**TASK DESCRIPTION**.
Restate verbatim the span of lines below between the line with "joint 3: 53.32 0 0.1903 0" and the line with "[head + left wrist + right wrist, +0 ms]", including those two lines, and only that span.

Data items
■ ■ ■
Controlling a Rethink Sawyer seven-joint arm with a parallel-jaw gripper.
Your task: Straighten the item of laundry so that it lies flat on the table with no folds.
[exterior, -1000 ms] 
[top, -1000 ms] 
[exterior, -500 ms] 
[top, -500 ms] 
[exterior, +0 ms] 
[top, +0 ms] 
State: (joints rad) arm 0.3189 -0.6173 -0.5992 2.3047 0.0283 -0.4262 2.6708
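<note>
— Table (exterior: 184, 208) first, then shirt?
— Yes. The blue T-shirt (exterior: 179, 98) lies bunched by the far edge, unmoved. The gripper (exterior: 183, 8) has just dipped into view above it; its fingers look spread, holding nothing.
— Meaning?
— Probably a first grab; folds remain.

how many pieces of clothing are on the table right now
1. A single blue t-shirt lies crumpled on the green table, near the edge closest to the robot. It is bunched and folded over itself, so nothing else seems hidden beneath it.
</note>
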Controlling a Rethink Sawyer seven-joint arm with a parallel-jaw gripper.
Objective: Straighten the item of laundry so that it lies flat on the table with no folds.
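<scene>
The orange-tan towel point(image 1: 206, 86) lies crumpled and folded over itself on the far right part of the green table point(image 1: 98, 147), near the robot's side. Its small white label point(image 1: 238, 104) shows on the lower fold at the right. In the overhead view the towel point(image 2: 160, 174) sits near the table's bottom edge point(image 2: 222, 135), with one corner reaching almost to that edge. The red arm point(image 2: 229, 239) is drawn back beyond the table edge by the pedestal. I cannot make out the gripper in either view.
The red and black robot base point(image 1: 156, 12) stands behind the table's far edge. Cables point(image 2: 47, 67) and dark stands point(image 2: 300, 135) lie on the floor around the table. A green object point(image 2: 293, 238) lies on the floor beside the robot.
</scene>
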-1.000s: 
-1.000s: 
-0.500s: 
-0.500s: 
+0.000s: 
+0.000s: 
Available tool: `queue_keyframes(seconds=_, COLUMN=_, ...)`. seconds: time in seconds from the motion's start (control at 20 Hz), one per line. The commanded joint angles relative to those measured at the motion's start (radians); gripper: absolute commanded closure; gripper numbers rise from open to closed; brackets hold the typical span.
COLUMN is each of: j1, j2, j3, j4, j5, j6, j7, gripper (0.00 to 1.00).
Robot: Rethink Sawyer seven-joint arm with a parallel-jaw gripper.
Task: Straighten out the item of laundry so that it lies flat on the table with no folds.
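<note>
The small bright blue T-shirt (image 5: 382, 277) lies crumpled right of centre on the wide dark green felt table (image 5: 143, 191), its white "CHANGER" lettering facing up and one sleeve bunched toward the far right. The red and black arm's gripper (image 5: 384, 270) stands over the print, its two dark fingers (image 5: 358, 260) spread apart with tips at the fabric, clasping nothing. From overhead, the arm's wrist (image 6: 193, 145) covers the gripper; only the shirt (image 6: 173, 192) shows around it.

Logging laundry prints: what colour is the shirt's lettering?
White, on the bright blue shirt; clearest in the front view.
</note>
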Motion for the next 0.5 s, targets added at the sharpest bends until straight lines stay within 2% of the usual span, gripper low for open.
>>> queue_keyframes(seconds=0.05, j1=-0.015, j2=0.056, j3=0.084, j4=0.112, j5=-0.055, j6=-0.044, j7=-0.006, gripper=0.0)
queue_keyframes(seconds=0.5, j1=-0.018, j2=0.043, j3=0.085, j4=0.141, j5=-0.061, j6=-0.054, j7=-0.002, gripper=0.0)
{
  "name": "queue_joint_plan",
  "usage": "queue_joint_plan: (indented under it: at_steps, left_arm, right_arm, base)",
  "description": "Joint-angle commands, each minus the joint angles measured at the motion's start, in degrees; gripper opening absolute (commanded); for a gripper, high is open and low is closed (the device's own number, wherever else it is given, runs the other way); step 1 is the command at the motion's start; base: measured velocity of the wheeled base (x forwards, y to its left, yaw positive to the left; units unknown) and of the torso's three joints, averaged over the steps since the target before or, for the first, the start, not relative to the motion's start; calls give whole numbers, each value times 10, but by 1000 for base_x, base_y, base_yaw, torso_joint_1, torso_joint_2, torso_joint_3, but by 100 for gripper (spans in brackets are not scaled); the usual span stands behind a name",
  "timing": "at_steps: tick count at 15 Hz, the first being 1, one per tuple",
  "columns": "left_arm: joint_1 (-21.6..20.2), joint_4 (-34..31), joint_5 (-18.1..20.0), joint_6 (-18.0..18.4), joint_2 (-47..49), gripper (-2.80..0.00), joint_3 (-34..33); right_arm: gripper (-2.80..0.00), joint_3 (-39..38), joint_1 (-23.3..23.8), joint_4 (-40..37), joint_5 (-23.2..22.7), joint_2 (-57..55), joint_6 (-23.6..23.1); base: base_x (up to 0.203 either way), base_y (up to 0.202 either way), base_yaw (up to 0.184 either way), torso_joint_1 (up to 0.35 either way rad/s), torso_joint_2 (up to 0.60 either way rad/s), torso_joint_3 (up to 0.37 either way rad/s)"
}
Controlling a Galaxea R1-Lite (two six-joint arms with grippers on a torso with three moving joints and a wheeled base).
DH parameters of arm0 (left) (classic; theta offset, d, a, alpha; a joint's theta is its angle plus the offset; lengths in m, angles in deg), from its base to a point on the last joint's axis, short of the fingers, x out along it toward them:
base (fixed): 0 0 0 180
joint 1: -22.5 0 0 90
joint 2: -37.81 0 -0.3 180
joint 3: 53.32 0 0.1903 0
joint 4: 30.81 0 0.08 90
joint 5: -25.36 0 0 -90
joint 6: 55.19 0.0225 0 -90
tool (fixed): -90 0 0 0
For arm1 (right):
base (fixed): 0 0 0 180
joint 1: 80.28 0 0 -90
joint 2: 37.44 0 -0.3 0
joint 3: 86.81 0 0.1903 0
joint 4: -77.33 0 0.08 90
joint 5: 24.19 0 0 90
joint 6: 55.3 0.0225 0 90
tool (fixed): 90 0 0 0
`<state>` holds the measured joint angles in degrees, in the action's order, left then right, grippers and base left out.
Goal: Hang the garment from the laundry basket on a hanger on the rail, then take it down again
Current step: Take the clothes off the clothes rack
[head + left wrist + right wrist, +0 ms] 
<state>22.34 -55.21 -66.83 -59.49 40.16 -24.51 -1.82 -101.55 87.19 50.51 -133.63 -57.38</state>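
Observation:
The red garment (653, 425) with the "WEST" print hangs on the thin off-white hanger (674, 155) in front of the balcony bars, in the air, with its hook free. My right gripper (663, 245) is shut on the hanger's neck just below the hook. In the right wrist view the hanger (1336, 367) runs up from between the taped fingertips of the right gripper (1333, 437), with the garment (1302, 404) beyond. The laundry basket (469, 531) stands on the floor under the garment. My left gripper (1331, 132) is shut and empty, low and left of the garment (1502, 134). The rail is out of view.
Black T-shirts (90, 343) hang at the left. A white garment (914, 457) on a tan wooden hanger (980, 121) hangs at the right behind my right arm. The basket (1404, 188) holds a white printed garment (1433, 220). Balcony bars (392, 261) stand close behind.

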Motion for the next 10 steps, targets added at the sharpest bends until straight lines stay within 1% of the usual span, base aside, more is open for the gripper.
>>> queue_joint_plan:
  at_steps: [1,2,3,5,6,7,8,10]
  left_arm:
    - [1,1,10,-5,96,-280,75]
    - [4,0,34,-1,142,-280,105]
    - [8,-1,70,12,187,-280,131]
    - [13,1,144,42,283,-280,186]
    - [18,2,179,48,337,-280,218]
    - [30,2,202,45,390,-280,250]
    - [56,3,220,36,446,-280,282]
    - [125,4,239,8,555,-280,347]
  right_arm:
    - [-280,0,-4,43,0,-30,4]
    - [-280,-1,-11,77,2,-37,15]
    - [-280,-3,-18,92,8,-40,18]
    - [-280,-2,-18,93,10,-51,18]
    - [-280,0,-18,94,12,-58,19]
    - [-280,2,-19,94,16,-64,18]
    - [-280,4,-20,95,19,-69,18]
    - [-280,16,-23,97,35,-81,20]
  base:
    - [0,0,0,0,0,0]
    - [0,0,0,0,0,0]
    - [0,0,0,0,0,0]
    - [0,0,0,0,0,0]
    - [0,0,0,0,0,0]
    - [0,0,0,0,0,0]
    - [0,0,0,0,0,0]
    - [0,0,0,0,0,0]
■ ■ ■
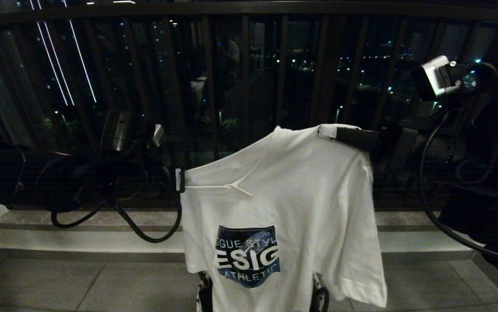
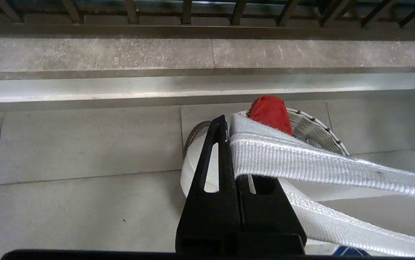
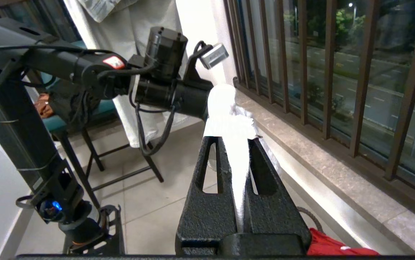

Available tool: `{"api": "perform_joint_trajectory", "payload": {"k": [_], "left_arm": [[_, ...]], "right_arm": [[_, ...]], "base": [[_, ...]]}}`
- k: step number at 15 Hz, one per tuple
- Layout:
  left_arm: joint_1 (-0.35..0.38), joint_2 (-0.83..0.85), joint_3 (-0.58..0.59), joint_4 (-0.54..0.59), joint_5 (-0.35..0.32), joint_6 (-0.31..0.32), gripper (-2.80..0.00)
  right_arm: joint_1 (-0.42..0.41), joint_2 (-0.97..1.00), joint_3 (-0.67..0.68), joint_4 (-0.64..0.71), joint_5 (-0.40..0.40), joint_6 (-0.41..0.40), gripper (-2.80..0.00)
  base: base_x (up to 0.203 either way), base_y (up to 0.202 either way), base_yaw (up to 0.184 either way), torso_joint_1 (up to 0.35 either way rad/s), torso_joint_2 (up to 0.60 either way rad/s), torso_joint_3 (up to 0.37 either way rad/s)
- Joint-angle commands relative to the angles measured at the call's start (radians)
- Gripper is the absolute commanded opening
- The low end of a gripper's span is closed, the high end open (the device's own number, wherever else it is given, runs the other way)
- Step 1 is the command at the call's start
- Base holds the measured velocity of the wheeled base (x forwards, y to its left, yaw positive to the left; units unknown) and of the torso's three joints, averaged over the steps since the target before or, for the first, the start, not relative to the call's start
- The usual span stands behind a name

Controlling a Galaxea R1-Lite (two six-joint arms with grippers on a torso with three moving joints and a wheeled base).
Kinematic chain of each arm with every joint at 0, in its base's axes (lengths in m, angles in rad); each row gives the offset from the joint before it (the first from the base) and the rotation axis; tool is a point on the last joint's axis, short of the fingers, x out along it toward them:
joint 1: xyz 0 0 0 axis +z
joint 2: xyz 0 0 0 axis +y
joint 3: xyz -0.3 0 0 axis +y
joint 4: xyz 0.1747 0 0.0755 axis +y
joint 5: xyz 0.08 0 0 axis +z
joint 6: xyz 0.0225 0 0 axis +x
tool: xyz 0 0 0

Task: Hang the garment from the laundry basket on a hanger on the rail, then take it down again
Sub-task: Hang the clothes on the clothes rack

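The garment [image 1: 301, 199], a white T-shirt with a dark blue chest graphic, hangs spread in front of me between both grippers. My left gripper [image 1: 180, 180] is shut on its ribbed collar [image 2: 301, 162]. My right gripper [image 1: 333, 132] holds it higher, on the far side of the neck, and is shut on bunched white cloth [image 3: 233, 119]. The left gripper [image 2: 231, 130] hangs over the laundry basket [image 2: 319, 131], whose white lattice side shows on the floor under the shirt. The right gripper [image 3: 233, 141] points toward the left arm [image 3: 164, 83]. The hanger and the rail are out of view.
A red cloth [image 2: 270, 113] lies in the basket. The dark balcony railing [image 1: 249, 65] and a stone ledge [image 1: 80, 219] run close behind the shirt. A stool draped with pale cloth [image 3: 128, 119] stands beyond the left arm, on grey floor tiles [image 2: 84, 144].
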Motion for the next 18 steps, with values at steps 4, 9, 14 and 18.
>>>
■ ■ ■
**RESULT**.
joint 3: 53.32 0 0.1903 0
joint 4: 30.81 0 0.08 90
joint 5: -25.36 0 0 -90
joint 6: 55.19 0.0225 0 -90
tool (fixed): -90 0 0 0
For arm1 (right):
base (fixed): 0 0 0 180
joint 1: 80.28 0 0 -90
joint 2: 37.44 0 -0.3 0
joint 3: 86.81 0 0.1903 0
joint 4: -77.33 0 0.08 90
joint 5: 24.19 0 0 90
joint 6: 55.3 0.0225 0 90
tool (fixed): 90 0 0 0
`<state>` holds the measured joint angles in degrees, in the action's order, left then right, grippers and base left out.
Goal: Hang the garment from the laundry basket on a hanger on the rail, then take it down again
Current step: Take the clothes off the clothes rack
[head + left wrist + right wrist, +0 ms] 

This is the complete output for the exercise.